La chorégraphe Pina Bausch sur scène à Avignon pour son ballet "Café Muller", le 6 juillet 1995. (AFP Anne-Christine Poujoulat)
publié le 1er juillet 2009 à 6h53
(mis à jour le 1er juillet 2009 à 6h53)

Silhouette noire, fina estampa, caballero, Pina Bausch se tenait immobile dans un coin reculé de la boîte réservée aux aficionados de sévillanes. Ses portraits étaient affichés aux murs et le patron avait déjà eu l'occasion de lui transmettre les secrets de cette danse populaire et très sophistiquée. Elle ne disait rien. Elle ne parlait pas, elle regardait en fumant clope sur clope. Personne n'aurait pu deviner qu'elle s'appelait Pina Bausch, qu'elle était la figure maîtresse de la Tanztheater allemande.

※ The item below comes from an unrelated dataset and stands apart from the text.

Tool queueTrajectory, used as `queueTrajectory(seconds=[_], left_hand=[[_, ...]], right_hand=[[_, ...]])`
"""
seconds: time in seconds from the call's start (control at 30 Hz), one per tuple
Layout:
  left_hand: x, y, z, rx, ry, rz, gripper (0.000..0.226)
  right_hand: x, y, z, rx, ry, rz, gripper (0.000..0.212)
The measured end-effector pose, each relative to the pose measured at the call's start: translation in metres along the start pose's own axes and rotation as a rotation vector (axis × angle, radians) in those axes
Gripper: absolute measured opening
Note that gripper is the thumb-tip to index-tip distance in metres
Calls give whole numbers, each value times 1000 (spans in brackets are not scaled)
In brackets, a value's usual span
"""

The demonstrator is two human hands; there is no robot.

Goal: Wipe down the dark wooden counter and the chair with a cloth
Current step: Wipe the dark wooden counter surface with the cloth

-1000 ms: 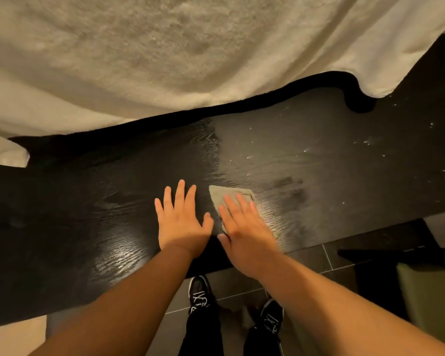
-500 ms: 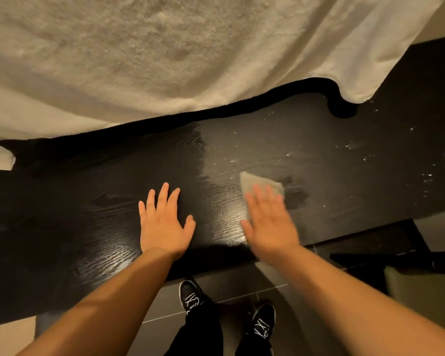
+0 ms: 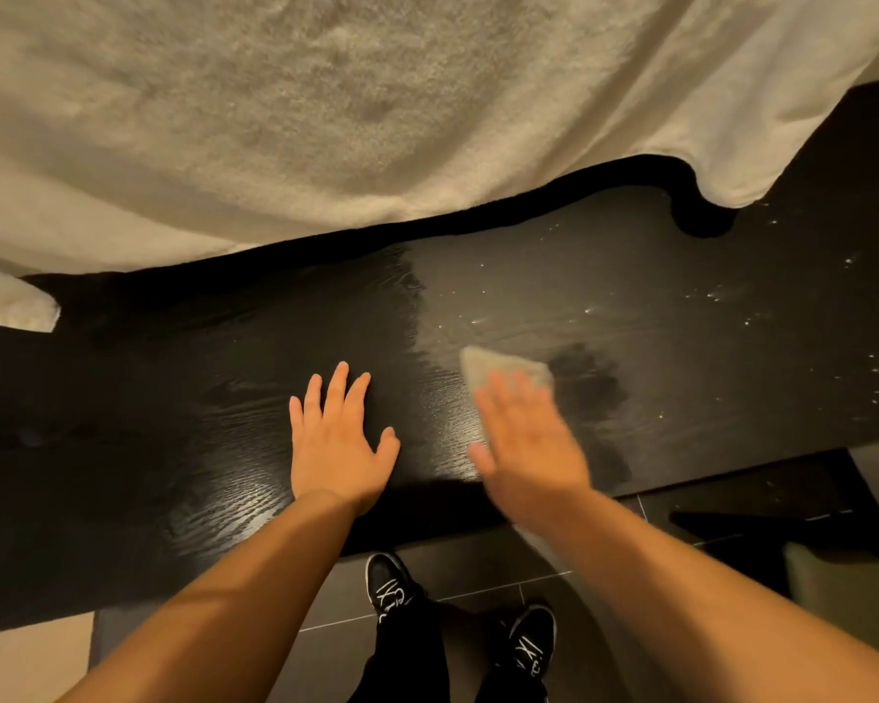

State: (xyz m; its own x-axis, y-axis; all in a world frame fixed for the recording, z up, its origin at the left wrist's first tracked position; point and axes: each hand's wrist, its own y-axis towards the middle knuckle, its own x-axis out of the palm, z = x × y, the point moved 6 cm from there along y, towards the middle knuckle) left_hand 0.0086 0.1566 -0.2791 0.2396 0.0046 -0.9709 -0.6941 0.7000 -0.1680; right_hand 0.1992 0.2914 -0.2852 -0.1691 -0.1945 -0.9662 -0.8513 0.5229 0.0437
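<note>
The dark wooden counter [image 3: 184, 388] runs across the middle of the view, shiny on its left half and speckled with pale crumbs on the right. A small grey cloth [image 3: 498, 370] lies flat on it near the centre. My right hand [image 3: 526, 443] presses flat on the cloth with straight fingers and looks motion-blurred. My left hand [image 3: 338, 438] rests flat on the counter with fingers spread, a hand's width left of the cloth. A chair [image 3: 848, 575] with a pale green seat shows at the lower right, mostly cut off by the frame.
A large white towel-like fabric [image 3: 326, 119] hangs over the counter's far edge and fills the top of the view. Below the near edge are dark floor tiles and my black shoes [image 3: 392, 586]. Dark chair legs [image 3: 782, 515] reach out under the counter's right part.
My right hand has slid the cloth to the right along the counter, away from my left hand. The left hand has stayed flat in place.
</note>
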Motion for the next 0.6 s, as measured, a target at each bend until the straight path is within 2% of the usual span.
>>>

Elle pinçait délicatement ses lèvres fines en un sourire qui la définissait aussi bien que son semblant d’absence. Elle était une farouche du ressassement au sens où l’entendait Maurice Blanchot et elle savait donc inventer, jamais à court de surprises. Dans un coin reculé, au fin fond d’un village de l’Inde, elle se tenait tout autant immobile. Elle regardait encore et toujours pour comprendre cette danse classique indienne qu’elle aima tant. A côté d’elle, il y avait Thomas Erdos, producteur qui, lui non plus, ne connaissait aucune frontière. De la même façon que Bénédicte Pesle a imposé Cunningham en Europe, il a su apporter Pina comme sur un plateau, couvert d’œillets de la révolution portugaise.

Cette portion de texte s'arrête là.